Without including any images, output the listing below exactly.

▶ The data:
+-------+

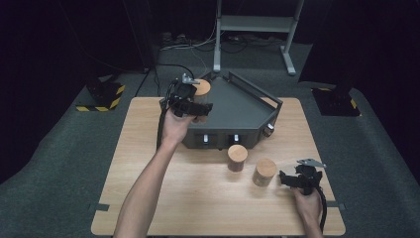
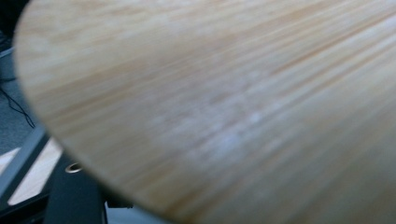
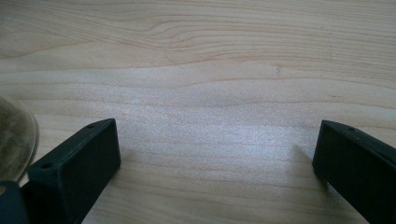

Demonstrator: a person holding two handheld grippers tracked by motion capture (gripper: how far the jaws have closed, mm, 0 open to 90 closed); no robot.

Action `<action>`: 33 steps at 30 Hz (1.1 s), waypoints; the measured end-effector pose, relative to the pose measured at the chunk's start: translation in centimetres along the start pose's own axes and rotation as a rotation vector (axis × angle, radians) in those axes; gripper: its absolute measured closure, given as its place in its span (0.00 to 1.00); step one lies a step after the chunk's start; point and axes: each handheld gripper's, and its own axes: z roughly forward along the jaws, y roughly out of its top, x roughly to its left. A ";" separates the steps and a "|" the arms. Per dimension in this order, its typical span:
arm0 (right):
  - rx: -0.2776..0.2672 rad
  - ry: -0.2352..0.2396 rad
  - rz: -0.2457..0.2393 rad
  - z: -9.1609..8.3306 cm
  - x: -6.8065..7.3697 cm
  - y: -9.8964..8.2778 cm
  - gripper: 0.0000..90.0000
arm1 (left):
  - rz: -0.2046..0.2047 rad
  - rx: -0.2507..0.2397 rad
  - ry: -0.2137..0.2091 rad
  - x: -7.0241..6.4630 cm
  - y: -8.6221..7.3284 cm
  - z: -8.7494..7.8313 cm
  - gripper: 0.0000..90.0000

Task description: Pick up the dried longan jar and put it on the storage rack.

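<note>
High view: left gripper pinches a jar over the tray; right gripper, spread, rests beside another jar.

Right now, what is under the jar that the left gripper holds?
Under the jar held by the left gripper is the dark grey tray on the table. The gripper and hand cover the jar's base, so contact cannot be judged.

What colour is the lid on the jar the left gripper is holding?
Light wood-grain tan; the lid shows best in the left gripper view.
</note>
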 end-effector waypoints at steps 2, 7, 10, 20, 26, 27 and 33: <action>0.000 0.000 -0.002 0.0 0.0 0.0 0.00 | -0.013 -0.010 0.002 0.1 0.4 0.3 0.29; 0.000 0.000 -0.003 0.0 0.0 0.0 0.00 | -0.007 -0.008 0.025 -0.2 0.8 1.7 0.29; 0.000 0.000 -0.003 0.0 0.0 0.0 0.00 | -0.013 -0.006 0.035 -0.4 0.8 2.5 0.29; 0.001 0.000 0.000 0.0 0.0 0.0 0.00 | -0.032 0.006 0.056 0.0 0.9 5.1 0.29; 0.000 0.000 -0.002 0.0 0.0 0.0 0.00 | -0.053 0.008 0.075 0.2 0.5 6.2 0.29; 0.000 0.000 -0.001 0.0 0.0 0.0 0.00 | -0.060 0.007 0.075 0.3 0.4 6.4 0.29; 0.000 0.000 -0.003 0.0 0.0 0.0 0.00 | -0.075 0.017 0.091 0.4 -0.5 7.1 0.29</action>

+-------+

▶ Result:
Demonstrator: a person holding two handheld grippers tracked by motion capture (gripper: how far the jaws have closed, mm, 0 open to 90 closed); no robot.

Action `<action>`: 33 steps at 30 Hz (1.1 s), waypoints; the measured end-effector pose, relative to the pose measured at the chunk's start: translation in centimetres along the start pose's own axes and rotation as a rotation vector (axis × angle, radians) in those axes; gripper: its absolute measured closure, given as its place in its span (0.00 to 1.00); step one lies a step after the chunk's start; point and axes: each handheld gripper's, and its own axes: z roughly forward along the jaws, y roughly out of its top, x roughly to its left. A ";" separates the steps and a "|" the arms. Per dimension in this order, its typical span:
arm0 (right):
  - rx: -0.2776..0.2672 rad
  - ry: -0.2352..0.2396 rad
  - rz: -0.2457..0.2393 rad
  - z: -9.1609..8.3306 cm
  - x: -6.8065..7.3697 cm
  - y: -9.8964..8.2778 cm
  - gripper: 0.0000..90.0000
arm1 (left):
  - rz: -0.2046..0.2047 rad
  - rx: -0.2507..0.2397 rad
  - ry: -0.2137..0.2091 rad
  - x: -7.0241..6.4630 cm
  - y: -8.6221..7.3284 cm
  - z: -8.7494..7.8313 cm
  - gripper: 0.0000..90.0000

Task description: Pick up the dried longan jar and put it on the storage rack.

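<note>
High view: left gripper pinches a jar over the tray; right gripper, spread, rests beside another jar.

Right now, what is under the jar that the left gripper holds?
Under the jar held by the left gripper is the dark grey tray on the table. The gripper and hand cover the jar's base, so contact cannot be judged.

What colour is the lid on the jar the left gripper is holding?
Light wood-grain tan; the lid shows best in the left gripper view.
</note>
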 end-effector waypoints at steps 2, 7, 10, 20, 26, 27 and 33: <action>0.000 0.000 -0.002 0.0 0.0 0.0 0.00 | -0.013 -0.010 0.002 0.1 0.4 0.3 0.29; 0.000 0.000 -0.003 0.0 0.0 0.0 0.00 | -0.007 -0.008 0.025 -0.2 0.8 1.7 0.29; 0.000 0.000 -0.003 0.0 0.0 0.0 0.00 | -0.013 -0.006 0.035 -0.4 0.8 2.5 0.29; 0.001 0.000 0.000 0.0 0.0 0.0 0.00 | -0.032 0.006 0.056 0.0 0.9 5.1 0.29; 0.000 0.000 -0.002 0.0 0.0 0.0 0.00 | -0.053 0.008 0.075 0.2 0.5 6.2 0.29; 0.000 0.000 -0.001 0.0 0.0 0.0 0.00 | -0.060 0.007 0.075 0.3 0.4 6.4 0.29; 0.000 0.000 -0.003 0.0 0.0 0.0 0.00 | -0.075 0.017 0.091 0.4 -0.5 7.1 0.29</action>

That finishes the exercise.